The Vanishing Role of America in the Middle East
Might the upcoming U.N. vote over a resolution to declare a new Palestinian state further isolate the U.S. in the Middle East? That is a distinct possibility, according to the former head of Saudi Arabian intelligence, Turki al-Faisal.
Al-Faisal has warned that an American vote against Noten Palestinian membership in the U.N. (being proposed with this resolution) would end the “special relationship” between the U.S. and Saudi Arabia, and it will make the U.S. “toxic” in the Middle East. In other words, al-Faisal warned that a U.S. vote against the proposed Palestinian resolution at the U.N. will cause American influence to further decline in the Middle East.
The warning comes as the White House is scrambling to prevent that vote from even coming up by motivating Palestinian leadership to drop this issue. Otherwise, if the vote does take place, the Obama administration will find itself behind a rock and a hard place, forced to choose between standing up for Israel, or aligning itself with the pro-Palestinian contingent.
Based on the fact that the Congress is so pro-Israel that both the House and the Senate have voted to possibly cut off U.S. aid to the Palestinians if the PA goes through with this vote, the Obama administration cannot afford to vote against Israel on this issue. Thus, it appears that further isolation in the Middle East is in store for the U.S.
This would not be the first step toward isolation in the Middle East for the Obama administration. Missteps in the peace process have succeeded in costing America influence in the region. The public condemnations of Israel, the handling of the construction moratorium in Jerusalem, and the pressure on Israeli leadership for more concessions, while requiring nothing of the Palestinians, all served to turn Israel away from the White House. But the handling of the building moratorium-the “on again off again” stance-also cost respect among Arab states.
Then there was the handling of the Mubarak situation. Just a few days before pressuring Egyptian President Hosni Mubarak to step down, Secretary of State Hillary Clinton publicly announced that the administration was fully supporting the Egyptian president.
Now, according to Robert Satloff, director of The Washington Institute, the collapse of Egypt could bring about the collapse of America’s standing in the Middle East. Satloff believes that “everything America has accomplished in the Middle East during the last thirty years has been built on the foundation” of peaceful relations between Egypt and Israel (the Camp David Accords) and moving Egypt from a Soviet client to an American ally.
Satloff may be right, but it already appears that the U.S. has lost its standing with Egypt. However, it began to lose its standing in the Middle East even prior to Egypt’s fall into political disrepair.
This is not to say that President Obama is entirely responsible for America’s standing in the Middle East; after all, some of that is beyond his control. However, it is fully within God’s control. We know from Scripture that God is in full control over all things. For example, the Bible shows us that no authority exists without God granting that authority (cf. Romans 13:1), and no one attains authority of any kind except that God puts that person in power (see Daniel 2:21; John 3:27; 19:11; etc.). In addition, God works through the authorities He has put in power to accomplish exactly what He wants to accomplish (cf. Proverbs 21:1). Thus, we need to recognize that He put the president in his position of authority, and He brought about the current U.S. situation in the Middle East for His good purpose.
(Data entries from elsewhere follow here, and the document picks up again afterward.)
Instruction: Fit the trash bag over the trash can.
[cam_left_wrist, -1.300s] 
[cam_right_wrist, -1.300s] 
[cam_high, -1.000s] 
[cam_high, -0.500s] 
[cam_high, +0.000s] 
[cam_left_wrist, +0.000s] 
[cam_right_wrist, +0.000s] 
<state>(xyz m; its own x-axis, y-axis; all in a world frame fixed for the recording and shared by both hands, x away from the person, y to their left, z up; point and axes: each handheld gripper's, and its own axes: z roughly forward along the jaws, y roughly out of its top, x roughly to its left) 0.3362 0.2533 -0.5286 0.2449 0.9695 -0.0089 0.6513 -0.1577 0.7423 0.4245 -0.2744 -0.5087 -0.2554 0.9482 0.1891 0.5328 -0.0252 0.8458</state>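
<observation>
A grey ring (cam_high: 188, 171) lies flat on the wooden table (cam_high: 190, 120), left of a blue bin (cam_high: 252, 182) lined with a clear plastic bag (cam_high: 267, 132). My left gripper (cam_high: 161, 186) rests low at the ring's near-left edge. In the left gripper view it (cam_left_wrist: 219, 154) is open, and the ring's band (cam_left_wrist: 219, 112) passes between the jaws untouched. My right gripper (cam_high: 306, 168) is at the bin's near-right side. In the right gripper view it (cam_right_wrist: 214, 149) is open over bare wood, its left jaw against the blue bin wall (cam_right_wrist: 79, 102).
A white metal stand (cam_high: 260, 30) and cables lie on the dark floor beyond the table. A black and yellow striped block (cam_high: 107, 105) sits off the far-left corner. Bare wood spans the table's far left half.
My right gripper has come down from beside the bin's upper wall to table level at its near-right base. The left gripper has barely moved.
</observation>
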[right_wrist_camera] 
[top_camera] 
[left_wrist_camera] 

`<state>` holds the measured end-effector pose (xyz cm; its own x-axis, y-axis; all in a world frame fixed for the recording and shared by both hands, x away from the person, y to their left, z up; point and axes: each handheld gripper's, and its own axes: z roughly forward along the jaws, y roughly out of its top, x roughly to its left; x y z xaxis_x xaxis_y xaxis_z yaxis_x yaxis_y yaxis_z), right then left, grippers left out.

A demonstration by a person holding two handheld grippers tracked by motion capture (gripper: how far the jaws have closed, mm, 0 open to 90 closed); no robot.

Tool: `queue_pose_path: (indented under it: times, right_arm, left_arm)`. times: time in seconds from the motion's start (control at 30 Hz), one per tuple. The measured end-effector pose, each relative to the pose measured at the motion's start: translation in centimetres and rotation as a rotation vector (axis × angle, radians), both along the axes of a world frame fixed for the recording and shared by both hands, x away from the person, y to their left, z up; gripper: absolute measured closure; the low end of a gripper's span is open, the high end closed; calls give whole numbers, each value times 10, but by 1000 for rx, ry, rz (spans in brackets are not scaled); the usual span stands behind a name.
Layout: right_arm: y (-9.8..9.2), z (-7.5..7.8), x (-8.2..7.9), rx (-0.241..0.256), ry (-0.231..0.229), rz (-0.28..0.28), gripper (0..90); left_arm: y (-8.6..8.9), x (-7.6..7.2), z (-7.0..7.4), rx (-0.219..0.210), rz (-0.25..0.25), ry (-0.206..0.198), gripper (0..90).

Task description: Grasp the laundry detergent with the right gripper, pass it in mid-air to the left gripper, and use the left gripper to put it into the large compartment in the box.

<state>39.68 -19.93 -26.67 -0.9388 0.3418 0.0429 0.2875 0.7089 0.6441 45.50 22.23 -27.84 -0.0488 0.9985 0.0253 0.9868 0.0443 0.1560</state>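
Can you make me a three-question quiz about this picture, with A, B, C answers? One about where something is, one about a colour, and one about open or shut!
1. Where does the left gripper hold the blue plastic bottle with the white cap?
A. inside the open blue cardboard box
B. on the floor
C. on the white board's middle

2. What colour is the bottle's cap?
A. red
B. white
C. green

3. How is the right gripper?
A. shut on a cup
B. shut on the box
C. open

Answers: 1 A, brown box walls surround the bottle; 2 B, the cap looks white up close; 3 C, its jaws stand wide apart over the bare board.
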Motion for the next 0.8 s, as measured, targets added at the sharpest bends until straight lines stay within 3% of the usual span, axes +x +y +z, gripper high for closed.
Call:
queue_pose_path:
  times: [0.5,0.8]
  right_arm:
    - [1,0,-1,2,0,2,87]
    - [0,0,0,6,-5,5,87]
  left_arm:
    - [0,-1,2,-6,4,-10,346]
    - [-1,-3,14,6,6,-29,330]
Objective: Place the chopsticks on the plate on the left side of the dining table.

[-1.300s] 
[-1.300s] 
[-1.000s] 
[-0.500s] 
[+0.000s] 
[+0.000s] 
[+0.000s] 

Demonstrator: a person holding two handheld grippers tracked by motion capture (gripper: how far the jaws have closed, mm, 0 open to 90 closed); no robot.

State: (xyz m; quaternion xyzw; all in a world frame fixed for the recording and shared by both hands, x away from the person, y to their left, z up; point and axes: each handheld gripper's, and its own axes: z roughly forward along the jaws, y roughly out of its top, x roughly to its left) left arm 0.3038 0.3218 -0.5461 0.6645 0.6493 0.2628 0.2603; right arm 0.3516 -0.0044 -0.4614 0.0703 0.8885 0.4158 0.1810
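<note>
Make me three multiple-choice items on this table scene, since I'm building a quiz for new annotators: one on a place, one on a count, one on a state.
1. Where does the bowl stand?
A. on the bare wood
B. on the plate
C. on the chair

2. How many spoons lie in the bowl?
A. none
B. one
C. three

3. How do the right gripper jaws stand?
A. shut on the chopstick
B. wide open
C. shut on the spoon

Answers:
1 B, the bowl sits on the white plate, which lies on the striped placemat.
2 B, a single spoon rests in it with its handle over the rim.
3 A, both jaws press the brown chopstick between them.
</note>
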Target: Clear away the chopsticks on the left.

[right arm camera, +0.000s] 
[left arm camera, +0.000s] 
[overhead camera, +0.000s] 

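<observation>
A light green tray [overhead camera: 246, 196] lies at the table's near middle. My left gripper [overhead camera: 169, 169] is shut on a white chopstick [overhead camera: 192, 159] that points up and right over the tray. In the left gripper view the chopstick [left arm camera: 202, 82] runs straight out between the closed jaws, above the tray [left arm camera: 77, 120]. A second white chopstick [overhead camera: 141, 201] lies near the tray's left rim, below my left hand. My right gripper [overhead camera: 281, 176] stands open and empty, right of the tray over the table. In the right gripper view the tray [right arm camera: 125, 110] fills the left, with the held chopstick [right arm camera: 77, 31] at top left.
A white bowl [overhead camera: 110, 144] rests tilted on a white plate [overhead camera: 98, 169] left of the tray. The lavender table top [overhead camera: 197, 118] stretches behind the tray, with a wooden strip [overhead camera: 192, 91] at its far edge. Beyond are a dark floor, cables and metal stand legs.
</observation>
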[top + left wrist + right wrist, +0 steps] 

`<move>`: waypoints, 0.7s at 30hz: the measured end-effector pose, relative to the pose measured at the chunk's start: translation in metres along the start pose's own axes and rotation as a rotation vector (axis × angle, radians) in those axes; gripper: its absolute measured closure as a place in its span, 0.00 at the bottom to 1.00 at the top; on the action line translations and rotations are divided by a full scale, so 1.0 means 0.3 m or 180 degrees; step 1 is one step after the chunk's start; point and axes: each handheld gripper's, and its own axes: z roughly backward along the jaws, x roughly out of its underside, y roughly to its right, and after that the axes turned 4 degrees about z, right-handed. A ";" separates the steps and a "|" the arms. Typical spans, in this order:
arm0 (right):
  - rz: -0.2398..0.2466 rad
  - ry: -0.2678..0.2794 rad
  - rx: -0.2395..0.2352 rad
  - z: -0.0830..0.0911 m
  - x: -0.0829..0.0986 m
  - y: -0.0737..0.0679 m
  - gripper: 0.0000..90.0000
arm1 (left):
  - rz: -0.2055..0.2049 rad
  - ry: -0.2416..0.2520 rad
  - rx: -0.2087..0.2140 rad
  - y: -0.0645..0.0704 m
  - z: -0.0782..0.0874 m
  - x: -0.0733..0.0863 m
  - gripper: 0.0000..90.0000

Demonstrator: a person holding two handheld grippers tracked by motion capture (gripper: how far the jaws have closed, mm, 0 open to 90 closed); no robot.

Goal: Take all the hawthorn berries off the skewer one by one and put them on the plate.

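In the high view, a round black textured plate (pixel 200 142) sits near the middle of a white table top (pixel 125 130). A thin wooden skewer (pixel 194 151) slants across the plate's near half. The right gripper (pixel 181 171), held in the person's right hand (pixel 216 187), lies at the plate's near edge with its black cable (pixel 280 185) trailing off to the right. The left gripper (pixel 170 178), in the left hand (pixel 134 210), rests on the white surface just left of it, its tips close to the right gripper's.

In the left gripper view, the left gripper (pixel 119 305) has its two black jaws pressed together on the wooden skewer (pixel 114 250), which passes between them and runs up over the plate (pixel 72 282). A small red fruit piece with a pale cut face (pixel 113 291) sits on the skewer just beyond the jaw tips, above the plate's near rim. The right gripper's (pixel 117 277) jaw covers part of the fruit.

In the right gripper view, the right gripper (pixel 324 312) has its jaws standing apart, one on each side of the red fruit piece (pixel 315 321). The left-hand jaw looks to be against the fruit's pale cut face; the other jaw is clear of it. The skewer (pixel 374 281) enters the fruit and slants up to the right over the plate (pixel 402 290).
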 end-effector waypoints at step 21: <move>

Based on God’s sovereignty then, the question that springs forth is: Why? Why has God brought the U.S. to this position? Since God is multi-purposed, that question could have several answers attached to it.
One answer has to do with Bible prophecy. In fact, the fall of the U.S. influence in the Middle East was to be expected by those who understand end-times Bible prophecy. The United States is absent from Bible prophecy; and since the Middle East (particularly Israel) is at the center of the prophetic picture, it makes all of the sense in the world that the U.S. would lose its ascendancy in the region.
Yet another answer also relates to Bible prophecy, which deals with the vanishing role of the world’s superpower. End-times Bible prophecy has no room for a superpower in its fulfillment; in fact, a superpower would stand in the way of the emergence of a man predicted to rule the world (as presented in Revelation 13). There have been indications of this vanishing role of the U.S.-both politically and economically. Certainly, America’s vanishing role in the Middle East, which will be a center of power for the “beast” of Revelation, is one aspect of this fulfillment. (This may also achieve fulfillment if the U.S. economy goes through the kind of Armageddon that has been predicted by some economists.)
A third answer could be based on God’s warning in Genesis 12:3, where He announces that He will bring trouble on anyone who brings trouble to Israel. Not only does the Israeli leadership believe the U.S. president has been a trouble-maker for the Jewish nation, but so does the general populace.